Su mirada quedó fija justo por encima de la cabeza de Chacko. Se balanceaba levemente mientras hablaba. Al principio Chacko pensó que era una traducción al malayalam de «Lochinvar». Las palabras se encadenaban una a otra y la última sílaba de una palabra se pegaba a la primera silaba de la siguiente. Todo ello a una velocidad considerable.
Oh, el joven Lochin var deloeste llegó,
Detoda lancha frontera su corcelera elmejor;
Salvo su buena espada otra sarmas no llevaba
Desarmadoiba acaballo, solitario cabalgaba.
El poema se entremezclaba con los gruñidos de la anciana queestaba en la cama y que nadie, a excepción de Chacko, parecía percibir.

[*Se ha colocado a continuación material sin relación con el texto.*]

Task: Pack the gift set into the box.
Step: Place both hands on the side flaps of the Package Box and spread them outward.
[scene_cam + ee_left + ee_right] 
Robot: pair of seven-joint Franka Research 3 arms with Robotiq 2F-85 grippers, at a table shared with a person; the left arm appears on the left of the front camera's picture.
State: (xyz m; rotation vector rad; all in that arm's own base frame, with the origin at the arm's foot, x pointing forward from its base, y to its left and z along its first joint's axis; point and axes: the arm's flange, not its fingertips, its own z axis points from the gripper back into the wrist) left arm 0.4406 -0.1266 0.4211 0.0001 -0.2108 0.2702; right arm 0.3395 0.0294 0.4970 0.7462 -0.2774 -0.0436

Cruzó añado elrío Eske que notenía vado.
Mas a las portas de Netherby descabalgado,
yala noviacon siente, el galán tarde hallegado.
A la mitad de poema llegó el cantarada Pillai con la piel cubierta de sudor, el mundu remangado por encima de las rodillas y la camisa de terylene sudada en la parte de las axilas. Andaba por los treinta y bastantes años y era pequeño, amarillento y poco atlético. Tenía las piernas largas y flacas y la barriga, tensa y distendida como el bocio de su diminuta madre, estaba en completa disonancia con el resto de su cuerpo magro y estrecho y con su rostro siempre alerta. Como si en los genes familiares hubiera algo que hiciera que todos tuvieran que tener bultos en alguna parte del cuerpo.